Human Passion to Techno-Power Submitted by Mirza Ashraf

Introduction

HUMAN PASSION TO TECHNO-POWER

Nature of Power and its Appearance 

In the Hyperconnected World

It has been asserted that man alone is capable of progressive improvement; 

that he alone makes use of tools or fire . . . mainly due to his power 

of speaking and handling down his acquired knowledge.

(Charles Darwin, The Descent of Man)

Whereas we find man having fatherly power naturally at the birth of physical life, we also find appearance of power spontaneously at the birth of social life. Arising from its root force, power started revealing its creative aspect when the Homo erectus, using his freed hands and energetic imagination, shaped the dimension of his passion to power as “techno-power” to give meaning to life and his society. It began to expand when the descendants of an ancestral line of apelike creatures first picked up stones as tools and laid the foundation of the power of science and technology.
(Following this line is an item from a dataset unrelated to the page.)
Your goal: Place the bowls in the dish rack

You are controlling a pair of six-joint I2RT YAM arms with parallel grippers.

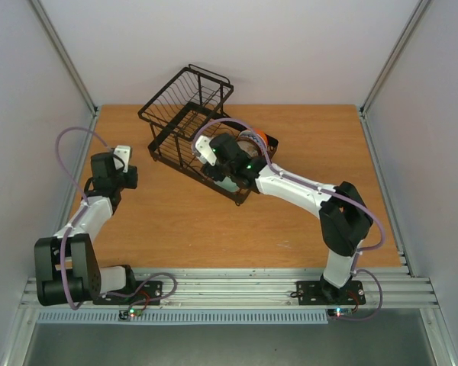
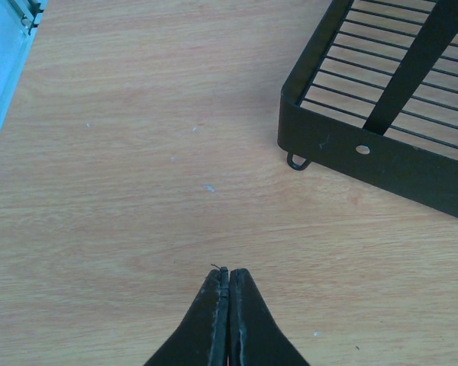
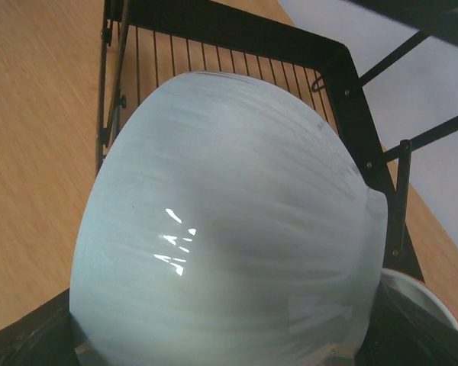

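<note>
Celadon bowl [image 3: 229,229] fills the right gripper's [image 1: 223,177] view, apparently clamped between its spread fingers. It is tipped on edge with its foot toward the dish rack's [image 3: 340,61] corner, low over the wires and beside a white bowl [image 3: 421,296]. The left gripper [image 2: 229,286], closed and empty, hovers over the table [image 2: 137,152] beside the rack, farther off.
</note>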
Power’s appearance as a brutish, cruel, and savage force, determined its application as unjustified behavior. But its creative aspect viewed as noble and altruistic, to have helped man and society grow into a large group and a humanity, the passion to power is a justified and noble motive to have worked in mankind’s evolution, growth, and progression. However, changing its many faces, emerging from the hands of a family head, passing on to the control of a tribal chief, monopolized by nobility, exploited by religious and political leaders, dominated by the wealthy, instructed by the sages, directed by ideologies, principled by knowledge, systemized by science and technology, and managed by the elected authority, power before today’s hyperconnected world has been inaccessible to those it oppressed and subjected to obey. 

Whereas in the past, power has remained in the hands of centrally operating authority just like a state-controlled currency, today in the contemporary era of network, in which everyone is connected with everyone in every corner of the globe, power is like a current accessible freely to everyone. The revolution of modern technology is fast diffusing power from the possession of a centralized authority and is empowering individuals, even those who in the past have been victims of rich and powerful lords. Modern technology is a function of how smart we are, not how rich or powerful we could be. Cyber-revolution, heading rapidly towards enlightening a cyber-renaissance, is developing amazingly a borderless, nonracial, non-preferential, physically alienated, yet intellectually close-connected humanity, where highest value would be the power of smart brain. Thus, the culminating enlightenment of the cyber-renaissance would be, that the spectrum of power freeing from the hold of rich and elite, is rapidly passing on into the hands of those who were powerless in the past. With everyday technological progress it is slipping out of the hands of rich and powerful and is shining in the hands of intellectually smart ones. 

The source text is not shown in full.